Managing risk in special circumstances

      1. Managing risk in special circumstances

Managing risk in special circumstances

Sometimes a staff member may have a higher risk of exposure to infection, serious outcomes if exposed, or of transmitting an infectious disease.


People with immune deficiencies (eg due to skin conditions, cystic fibrosis, blood-borne viruses, neutropenia, cancer treatment, HIV) are at increased risk of acquiring infections.

Management and health professionals need to decide on the type of employment that will minimise these staff members’ exposure risk.


Staff with damaged skin or weeping skin conditions (eg allergic eczema, psoriasis or exfoliating dermatitis) may be at risk of acquiring and transmitting infections.

When healthcare workers begin employment they should be screened for skin conditions (for example, by asking about any relevant skin conditions) and informed about the risk to patients and to themselves. Damaged skin must be appropriately covered before performing procedures with patients. Special gloves, hand hygiene products or moisturiser may be needed.


Cystic fibrosis may increase the risk of cross-infection between staff and patients. The degree of risk to patients depends on disease severity, frequency of coughing and respiratory pathogens present.

National guidelines3 recommend that healthcare workers with cystic fibrosis do not work with patients or other healthcare workers who also have cystic fibrosis.

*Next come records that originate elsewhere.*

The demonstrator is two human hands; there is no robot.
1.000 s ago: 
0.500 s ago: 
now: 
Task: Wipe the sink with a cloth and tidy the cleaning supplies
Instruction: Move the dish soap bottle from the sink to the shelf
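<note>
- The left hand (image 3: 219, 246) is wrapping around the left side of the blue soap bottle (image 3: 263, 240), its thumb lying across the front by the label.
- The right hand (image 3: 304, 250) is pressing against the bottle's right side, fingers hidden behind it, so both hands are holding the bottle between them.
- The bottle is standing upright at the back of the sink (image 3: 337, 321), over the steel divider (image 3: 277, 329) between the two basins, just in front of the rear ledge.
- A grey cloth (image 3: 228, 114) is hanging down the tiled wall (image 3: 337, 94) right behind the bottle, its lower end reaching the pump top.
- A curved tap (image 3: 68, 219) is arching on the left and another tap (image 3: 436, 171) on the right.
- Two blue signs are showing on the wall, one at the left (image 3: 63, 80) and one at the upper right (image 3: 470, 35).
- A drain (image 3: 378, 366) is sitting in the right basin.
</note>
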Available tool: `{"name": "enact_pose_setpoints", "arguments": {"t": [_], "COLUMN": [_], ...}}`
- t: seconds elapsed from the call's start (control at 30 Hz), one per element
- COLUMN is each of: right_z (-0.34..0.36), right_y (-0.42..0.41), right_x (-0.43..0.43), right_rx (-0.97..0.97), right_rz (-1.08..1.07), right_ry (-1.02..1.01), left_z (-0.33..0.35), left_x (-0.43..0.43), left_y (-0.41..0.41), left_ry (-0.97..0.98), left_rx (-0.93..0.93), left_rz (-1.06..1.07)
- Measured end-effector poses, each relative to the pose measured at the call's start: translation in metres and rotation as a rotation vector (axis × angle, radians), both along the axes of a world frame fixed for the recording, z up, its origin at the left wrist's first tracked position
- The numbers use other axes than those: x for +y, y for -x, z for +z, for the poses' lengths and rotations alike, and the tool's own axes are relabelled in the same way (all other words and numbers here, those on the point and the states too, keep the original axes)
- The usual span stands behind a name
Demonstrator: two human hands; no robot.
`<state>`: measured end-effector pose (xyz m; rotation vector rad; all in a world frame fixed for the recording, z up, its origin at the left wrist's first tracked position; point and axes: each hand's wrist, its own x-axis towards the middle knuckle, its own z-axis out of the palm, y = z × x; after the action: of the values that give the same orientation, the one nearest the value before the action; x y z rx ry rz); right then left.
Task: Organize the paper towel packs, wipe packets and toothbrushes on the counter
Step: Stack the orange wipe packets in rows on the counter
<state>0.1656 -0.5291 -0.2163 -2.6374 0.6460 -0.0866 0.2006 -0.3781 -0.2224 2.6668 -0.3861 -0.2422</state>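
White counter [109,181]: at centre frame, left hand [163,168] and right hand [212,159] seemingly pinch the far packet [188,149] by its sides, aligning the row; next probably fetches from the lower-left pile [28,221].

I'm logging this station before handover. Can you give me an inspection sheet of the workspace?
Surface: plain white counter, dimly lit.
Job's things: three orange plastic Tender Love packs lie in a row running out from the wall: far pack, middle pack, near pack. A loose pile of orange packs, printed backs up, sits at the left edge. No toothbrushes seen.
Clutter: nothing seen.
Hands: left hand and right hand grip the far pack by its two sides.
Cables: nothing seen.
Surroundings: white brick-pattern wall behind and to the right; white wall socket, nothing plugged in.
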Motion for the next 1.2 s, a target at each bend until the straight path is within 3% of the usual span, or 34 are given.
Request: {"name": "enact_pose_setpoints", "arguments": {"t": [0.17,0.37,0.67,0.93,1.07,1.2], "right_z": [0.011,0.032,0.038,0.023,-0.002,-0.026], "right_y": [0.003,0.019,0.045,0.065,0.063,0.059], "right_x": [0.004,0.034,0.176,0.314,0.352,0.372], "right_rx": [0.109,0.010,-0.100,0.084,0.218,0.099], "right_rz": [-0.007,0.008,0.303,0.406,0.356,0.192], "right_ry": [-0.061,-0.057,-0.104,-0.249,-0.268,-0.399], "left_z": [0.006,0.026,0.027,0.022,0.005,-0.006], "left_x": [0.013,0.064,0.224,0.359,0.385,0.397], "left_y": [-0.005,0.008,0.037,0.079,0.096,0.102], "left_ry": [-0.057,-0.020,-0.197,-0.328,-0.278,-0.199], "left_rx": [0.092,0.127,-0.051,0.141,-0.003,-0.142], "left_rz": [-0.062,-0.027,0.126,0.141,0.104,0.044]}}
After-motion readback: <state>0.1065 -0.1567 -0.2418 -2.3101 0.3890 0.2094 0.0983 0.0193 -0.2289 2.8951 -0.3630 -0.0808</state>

All staff members with signs and symptoms of an infectious disease (eg gastroenteritis, varicella, acute respiratory illness) should be excluded from the workplace until they are no longer infectious. Specified isolation periods may apply for notifiable diseases (eg COVID-19, influenza).

If a health professional or administrative staff member has been exposed to an infectious disease they must be referred for medical advice, appropriate testing and consideration of post-exposure prophylaxis, if available.


Healthcare workers infected with a blood-borne virus (eg hepatitis B, hepatitis C or HIV) who perform procedures in which there is an increased risk of transmission to patients (exposure-prone procedures) must be under the care of a medical practitioner with relevant expertise and comply with national guidelines4 and relevant legislation in their jurisdiction. Depending on viral load, the health worker may need to restrict duties (refer to guidelines by The Medical Board of Australia and The Australian Health Practitioner Regulation Agency).5

The practice must provide appropriate infection control measures for the staff member to work safely. It should support the staff member through training and counselling, and could offer retraining/redeployment, if required.


Pregnant health professionals or administrative staff members may be at risk of contracting an infectious disease associated with special risk during pregnancy (eg influenza, rubella, varicella, cytomegalovirus or parvovirus) while at work. They should be advised to confirm their natural immunity/immunisation status for relevant infections and to take appropriate precautions as necessary.